Ancak, Mustafa Kemal, Erzurum'da 7-8 Temmuz'da söylediklerini unutmaz. Mazhar Müfit şöyle anılarında şöyle yazır:
"Fakat, burada ve bu anda hadiselerin beni nasıl tekzip ve Mustafa Kemal'i teyit ettiğini, daha doğrusu Mustafa Kemal'in beni nasıl bir cümle ile hapt ve mahcup ettiği itiraf etmeliyim.

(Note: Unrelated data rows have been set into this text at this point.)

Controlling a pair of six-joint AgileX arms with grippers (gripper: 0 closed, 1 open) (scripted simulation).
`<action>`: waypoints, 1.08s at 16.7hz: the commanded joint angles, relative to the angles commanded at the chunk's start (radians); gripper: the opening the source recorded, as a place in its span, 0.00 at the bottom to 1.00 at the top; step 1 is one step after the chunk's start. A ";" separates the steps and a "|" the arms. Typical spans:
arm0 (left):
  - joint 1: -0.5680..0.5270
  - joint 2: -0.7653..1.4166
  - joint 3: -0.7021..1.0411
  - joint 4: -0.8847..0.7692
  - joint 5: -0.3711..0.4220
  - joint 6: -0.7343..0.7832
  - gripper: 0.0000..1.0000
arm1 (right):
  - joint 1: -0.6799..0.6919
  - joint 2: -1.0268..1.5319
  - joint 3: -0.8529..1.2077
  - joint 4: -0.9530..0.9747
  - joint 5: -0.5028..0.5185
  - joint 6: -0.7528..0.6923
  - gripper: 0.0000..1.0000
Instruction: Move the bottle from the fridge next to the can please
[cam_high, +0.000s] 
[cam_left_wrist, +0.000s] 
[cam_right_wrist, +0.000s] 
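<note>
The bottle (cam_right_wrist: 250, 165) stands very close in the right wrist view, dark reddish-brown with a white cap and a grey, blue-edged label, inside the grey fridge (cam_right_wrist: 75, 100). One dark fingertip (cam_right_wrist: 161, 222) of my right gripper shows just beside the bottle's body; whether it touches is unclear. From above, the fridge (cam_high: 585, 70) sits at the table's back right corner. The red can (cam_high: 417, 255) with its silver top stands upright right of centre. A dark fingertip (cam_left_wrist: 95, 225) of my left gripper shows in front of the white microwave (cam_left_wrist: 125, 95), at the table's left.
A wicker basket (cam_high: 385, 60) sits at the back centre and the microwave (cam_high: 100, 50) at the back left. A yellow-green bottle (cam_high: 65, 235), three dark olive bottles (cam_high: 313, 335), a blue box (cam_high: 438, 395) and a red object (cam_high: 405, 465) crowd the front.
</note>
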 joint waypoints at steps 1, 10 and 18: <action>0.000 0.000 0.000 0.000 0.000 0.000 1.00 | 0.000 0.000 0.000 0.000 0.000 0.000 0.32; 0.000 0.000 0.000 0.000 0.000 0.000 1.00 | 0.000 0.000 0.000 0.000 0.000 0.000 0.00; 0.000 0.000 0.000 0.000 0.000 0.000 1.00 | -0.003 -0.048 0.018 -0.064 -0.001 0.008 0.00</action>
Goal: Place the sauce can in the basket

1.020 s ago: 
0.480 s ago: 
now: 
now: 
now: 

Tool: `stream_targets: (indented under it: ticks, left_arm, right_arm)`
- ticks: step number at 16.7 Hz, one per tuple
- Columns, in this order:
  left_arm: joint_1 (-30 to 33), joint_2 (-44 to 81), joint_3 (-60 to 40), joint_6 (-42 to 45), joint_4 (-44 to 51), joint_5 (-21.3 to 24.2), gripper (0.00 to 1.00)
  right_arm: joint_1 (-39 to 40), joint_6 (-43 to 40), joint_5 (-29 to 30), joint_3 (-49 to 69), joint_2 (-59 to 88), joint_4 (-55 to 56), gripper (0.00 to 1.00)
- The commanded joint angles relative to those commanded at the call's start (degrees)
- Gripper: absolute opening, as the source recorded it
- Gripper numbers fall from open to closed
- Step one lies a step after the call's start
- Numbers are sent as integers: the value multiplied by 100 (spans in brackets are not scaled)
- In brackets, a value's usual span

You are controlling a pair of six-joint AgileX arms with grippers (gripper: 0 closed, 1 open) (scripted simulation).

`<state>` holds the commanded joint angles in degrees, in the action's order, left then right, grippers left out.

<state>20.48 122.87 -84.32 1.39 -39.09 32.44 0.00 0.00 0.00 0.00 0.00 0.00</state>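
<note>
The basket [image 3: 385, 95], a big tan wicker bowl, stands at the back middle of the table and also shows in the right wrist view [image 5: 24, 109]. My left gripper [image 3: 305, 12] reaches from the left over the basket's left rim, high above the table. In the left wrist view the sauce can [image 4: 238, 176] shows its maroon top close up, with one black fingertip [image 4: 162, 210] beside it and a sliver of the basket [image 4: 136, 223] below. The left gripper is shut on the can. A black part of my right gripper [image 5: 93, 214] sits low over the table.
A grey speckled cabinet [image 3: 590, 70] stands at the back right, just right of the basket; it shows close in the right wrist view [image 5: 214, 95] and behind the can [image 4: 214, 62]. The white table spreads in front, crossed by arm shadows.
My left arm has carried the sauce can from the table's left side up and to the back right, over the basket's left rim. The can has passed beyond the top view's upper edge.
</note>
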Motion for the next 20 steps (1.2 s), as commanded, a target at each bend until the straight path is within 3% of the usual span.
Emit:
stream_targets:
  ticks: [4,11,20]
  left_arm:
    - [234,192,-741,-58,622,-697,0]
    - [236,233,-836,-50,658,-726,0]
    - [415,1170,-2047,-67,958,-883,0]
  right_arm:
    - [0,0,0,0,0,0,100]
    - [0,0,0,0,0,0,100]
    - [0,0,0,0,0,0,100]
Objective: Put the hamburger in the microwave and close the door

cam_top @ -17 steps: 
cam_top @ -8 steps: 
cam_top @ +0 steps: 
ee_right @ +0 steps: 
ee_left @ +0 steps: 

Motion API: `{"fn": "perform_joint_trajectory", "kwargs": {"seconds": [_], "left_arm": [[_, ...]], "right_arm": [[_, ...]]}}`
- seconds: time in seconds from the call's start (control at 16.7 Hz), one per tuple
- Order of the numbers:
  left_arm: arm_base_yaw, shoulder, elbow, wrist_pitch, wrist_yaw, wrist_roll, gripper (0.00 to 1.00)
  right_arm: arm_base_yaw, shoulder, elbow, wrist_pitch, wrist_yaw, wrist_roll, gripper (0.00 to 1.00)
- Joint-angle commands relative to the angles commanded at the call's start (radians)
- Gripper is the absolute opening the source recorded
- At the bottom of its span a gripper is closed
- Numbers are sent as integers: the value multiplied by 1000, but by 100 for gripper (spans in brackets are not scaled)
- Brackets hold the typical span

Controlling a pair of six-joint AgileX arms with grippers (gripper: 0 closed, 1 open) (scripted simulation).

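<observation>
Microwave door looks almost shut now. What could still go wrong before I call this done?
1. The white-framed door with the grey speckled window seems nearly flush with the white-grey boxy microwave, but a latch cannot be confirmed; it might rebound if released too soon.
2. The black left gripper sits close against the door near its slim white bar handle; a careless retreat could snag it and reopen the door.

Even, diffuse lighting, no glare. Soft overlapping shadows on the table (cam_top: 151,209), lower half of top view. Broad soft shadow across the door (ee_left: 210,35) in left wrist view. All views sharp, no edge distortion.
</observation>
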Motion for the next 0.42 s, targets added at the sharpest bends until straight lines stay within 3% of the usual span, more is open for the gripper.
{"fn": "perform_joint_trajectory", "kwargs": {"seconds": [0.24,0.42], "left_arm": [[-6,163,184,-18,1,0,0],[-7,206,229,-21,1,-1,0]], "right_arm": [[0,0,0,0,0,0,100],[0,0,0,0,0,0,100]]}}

Çankaya'da bir akşam yemeklerinde birkaç defa, 'Bu Mazhar Müfit yok mu, kendisine Erzurum'da tesettür kalkacak, şapka giyilecek, Latin hurufu kabul edilecek dediğim ve bunları not etmesini söylediğim zaman defterini koltuğunun altına almış ve bana hayalperest olduğumu söylemişti' demekle kalmadı bir gün mühim bir de ders verdi:
'Kaçıncı maddedeyiz'
Şapka inkılabını ilan etmiş olarak Kastamonu'dan dönüyordu. Ankara'ya avdet ettiği otomobille eski Meclis binası önünden geçiyor, ben de kapı önünde bulunuyordum. Manzarayı görünce inanamadım. Kendisinin ve yanında oturan Diyanet İşleri Reisi'nin başında birer şapka vardı. Kendisi neyse ne? Fakat kendisini karşılamaya gelenler arasında bulunan Diyanet İşleri Reisi'ne de şapka giydirmişti.
Ben hayretle bu manzarayı seyrederken, otomobili durdurttu, beni yanına çağırdı ve birden 'Azizim Mazhar Müfit Bey, kaçıncı maddedeyiz? Notlarına bakıyor musun?' deyiverdi.
Bu bir latifeydi, fakat mahçup ede bir latife. Ve hakikaten bu büyük adam geceleri gündüzlere katarak düşünmeyi, milli bünyenin tahammülün bilmiş, her şeyin zamanını hesaplamış ve zaman iradesine ram eylemişti.
Benim o gün hayal ve masal diye karşılayarak not ettiğim her madde, zamanla birer hakikat abidesi olarak karşımda bütün endamı ile boy gösteriyordu."